— Aim of the exercise —
Reproduce exactly the span of lines beginning at the one with "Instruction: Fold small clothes" and ending at the last line of the data below, omitting pictures.

◆ ◆ ◆ ◆ ◆ ◆ ◆

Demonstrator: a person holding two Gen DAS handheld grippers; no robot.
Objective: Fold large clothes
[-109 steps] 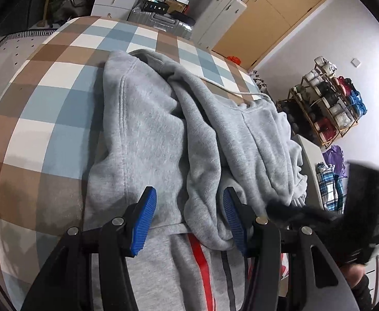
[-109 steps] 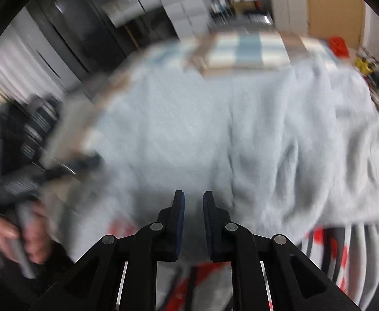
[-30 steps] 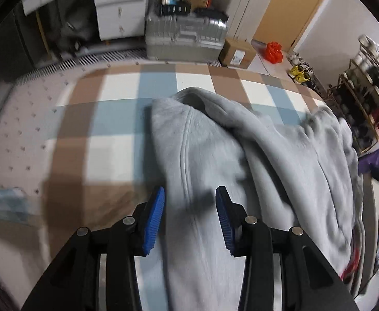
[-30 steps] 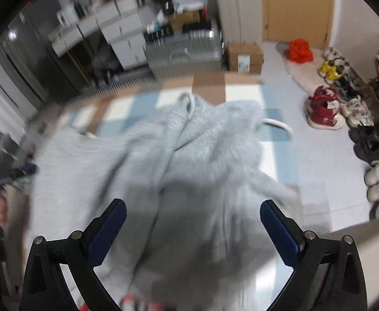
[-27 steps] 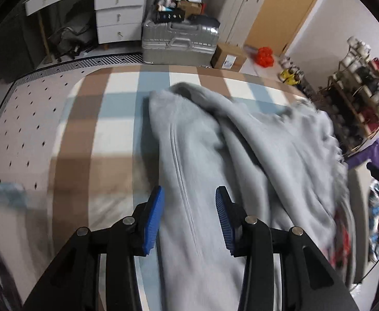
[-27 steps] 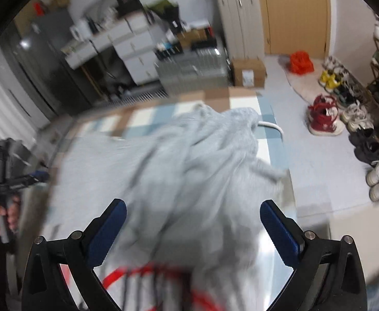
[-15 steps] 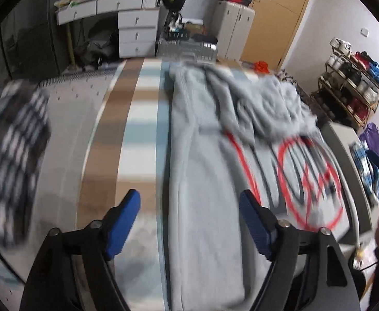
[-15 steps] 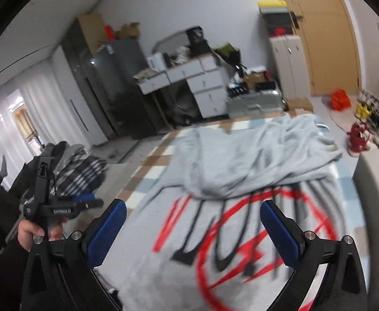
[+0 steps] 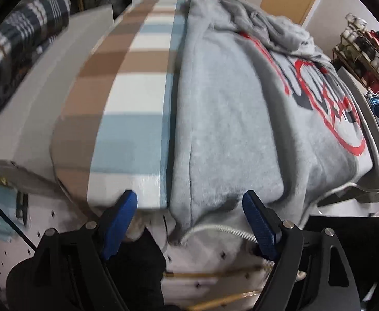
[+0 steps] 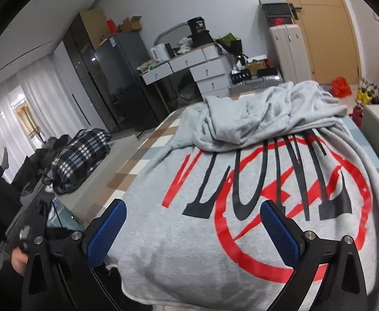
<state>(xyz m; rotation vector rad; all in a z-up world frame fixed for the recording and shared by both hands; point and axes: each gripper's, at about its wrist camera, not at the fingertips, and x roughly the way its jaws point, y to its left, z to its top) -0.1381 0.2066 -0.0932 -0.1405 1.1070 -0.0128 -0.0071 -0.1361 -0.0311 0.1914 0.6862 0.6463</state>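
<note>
The grey hoodie (image 9: pixel 230 119) lies flat on the checked blanket (image 9: pixel 127 96), its near hem hanging over the bed edge just ahead of the left gripper (image 9: pixel 189 223), whose 2 jaws have just been opening and now stand released, nothing pinched. Bare blanket lies beyond the left jaw. The right gripper (image 10: pixel 193 230) gapes wide above the printed chest, empty.

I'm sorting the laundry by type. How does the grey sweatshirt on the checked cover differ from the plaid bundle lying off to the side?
The grey sweatshirt is plain grey with a large red and black print; the plaid bundle is a dark and white check all over. The sweatshirt lies spread on the checked cover, its far part heaped in folds; the bundle is bunched up on a pale surface beside it. Both are soft fabric, and neither is held.
</note>
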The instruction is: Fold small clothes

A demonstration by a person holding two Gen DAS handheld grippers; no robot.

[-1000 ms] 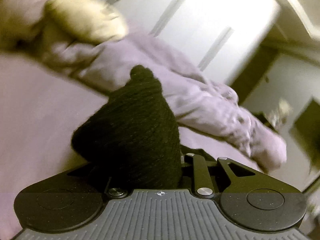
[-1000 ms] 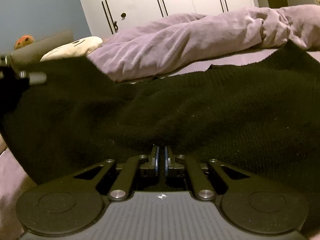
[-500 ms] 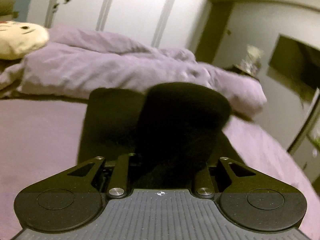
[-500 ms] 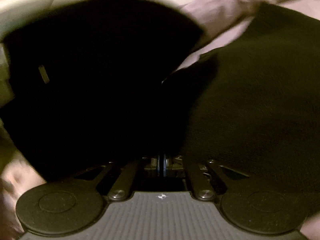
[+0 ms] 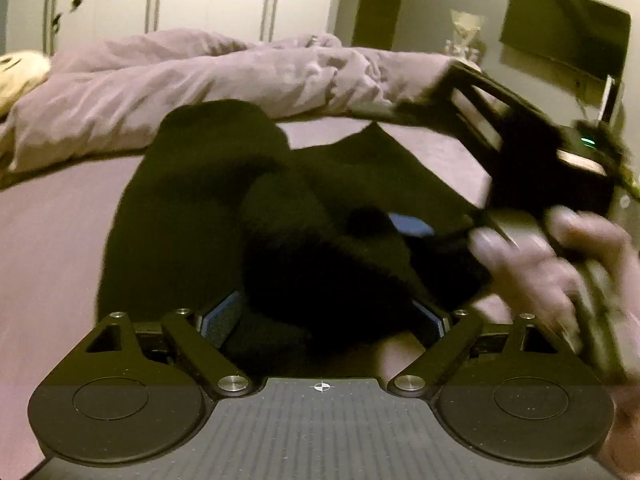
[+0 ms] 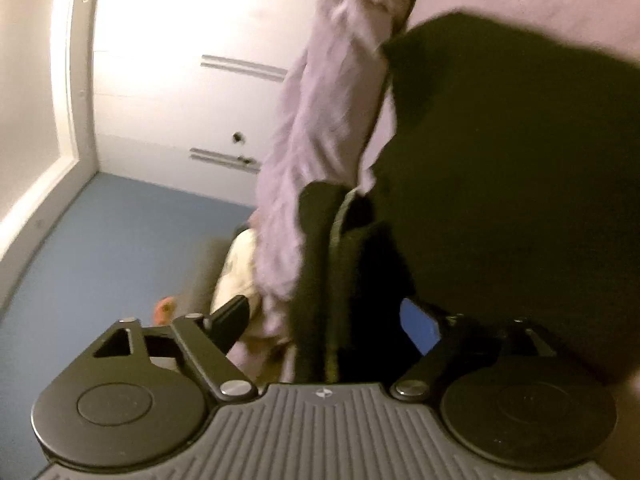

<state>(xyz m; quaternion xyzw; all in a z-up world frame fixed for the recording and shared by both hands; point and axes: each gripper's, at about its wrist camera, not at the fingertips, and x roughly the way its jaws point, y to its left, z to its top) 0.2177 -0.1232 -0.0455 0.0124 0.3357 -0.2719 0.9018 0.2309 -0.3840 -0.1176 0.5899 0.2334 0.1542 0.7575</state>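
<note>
Black knit garment [image 5: 192, 216], no legible writing

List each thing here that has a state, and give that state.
Black sweater: on the bed, folded over on itself, bunched near the tongs.
Left tongs: open, just spread; sweater lies between the fingers, not pinched.
Right tongs: open, just spread; sweater between the fingers, not pinched.
Purple duvet: rumpled in a heap.
Bed: sheet flat.
</note>
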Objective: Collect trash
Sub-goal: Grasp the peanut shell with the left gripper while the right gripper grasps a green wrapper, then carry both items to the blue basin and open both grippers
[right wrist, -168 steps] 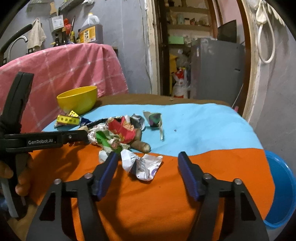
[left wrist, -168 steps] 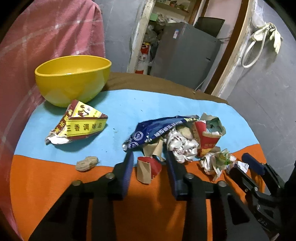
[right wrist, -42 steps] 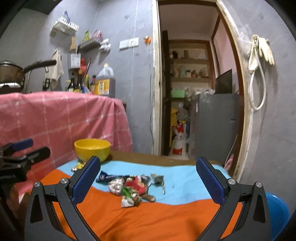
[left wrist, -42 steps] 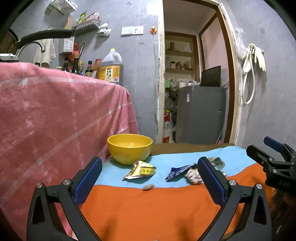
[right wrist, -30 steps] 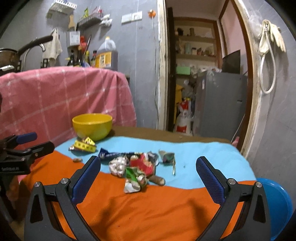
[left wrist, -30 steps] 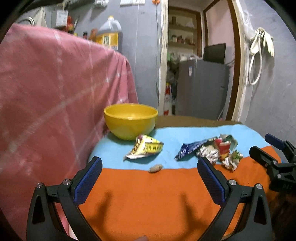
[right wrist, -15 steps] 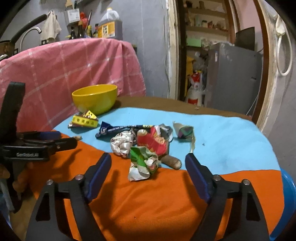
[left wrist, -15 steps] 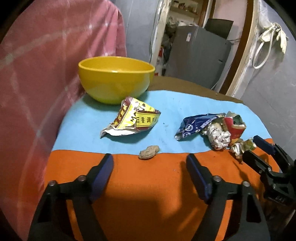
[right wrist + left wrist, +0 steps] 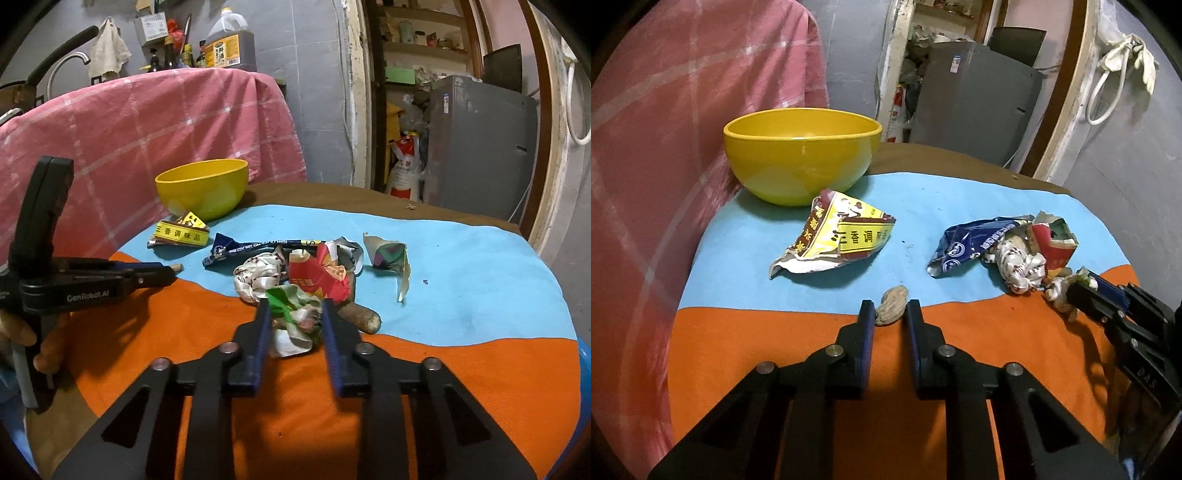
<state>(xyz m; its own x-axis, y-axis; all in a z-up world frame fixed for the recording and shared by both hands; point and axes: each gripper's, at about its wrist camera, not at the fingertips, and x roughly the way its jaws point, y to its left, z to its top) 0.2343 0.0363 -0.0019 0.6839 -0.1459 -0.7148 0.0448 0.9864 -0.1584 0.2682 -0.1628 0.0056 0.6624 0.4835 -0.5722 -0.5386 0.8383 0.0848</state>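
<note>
Left wrist view: your left gripper (image 9: 890, 314) has just closed around the peanut shell (image 9: 892, 304) at the near orange edge | right gripper (image 9: 295, 315) has just closed, clamping the crumpled wrapper (image 9: 295, 321) | lift both straight up, slowly, before moving to the yellow bowl (image 9: 801, 153).

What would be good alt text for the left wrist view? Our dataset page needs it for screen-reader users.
The left gripper is shut on a small brown peanut shell lying on an orange-and-blue cloth. Beyond it lie a torn yellow-and-red seasoning packet and a round yellow plastic bowl, with a heap of crumpled wrappers to the right.
</note>
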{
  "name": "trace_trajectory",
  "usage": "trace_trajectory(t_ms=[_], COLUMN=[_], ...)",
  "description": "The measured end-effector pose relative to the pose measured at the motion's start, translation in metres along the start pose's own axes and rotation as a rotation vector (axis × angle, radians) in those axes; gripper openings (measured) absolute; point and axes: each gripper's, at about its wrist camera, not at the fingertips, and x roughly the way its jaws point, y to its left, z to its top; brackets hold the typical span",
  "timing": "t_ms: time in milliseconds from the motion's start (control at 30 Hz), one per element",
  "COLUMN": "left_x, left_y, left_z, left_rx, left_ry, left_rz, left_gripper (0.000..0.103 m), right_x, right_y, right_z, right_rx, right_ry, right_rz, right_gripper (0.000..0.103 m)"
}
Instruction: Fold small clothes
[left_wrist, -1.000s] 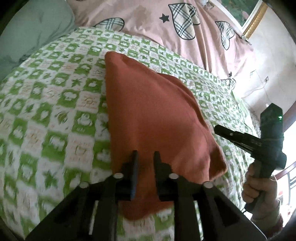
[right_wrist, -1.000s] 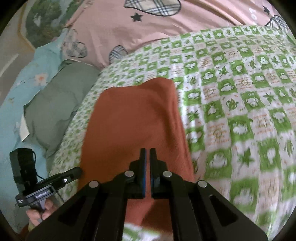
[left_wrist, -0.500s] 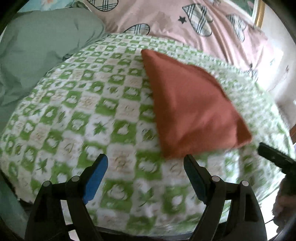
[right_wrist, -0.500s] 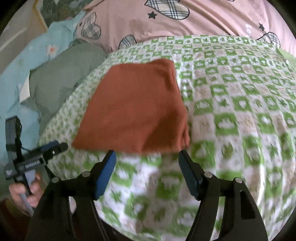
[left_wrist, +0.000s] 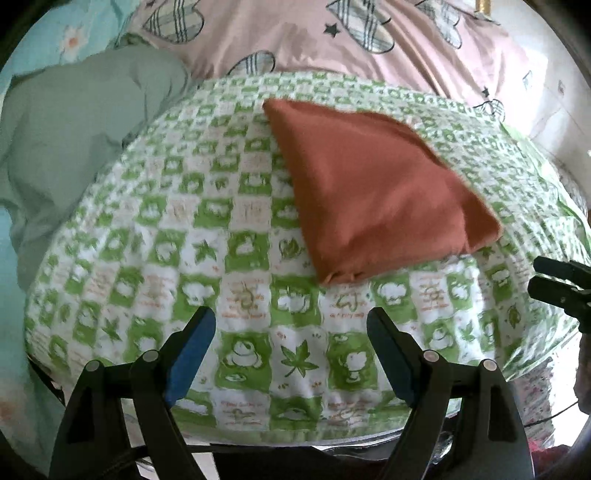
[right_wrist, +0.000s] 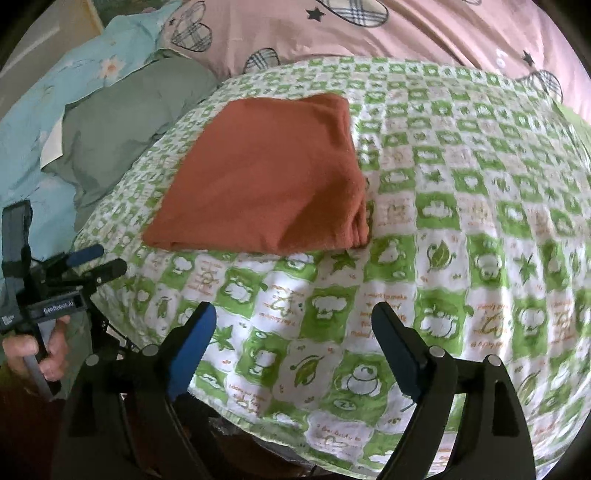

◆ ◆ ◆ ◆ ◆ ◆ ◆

— Exercise result —
Instruction: Fold small clothes
[left_wrist, -1.000s] 
[right_wrist, -1.000s] 
[left_wrist, -0.500s] 
[right_wrist, -0.500s] 
[left_wrist, +0.000s] 
[right_wrist, +0.000s] 

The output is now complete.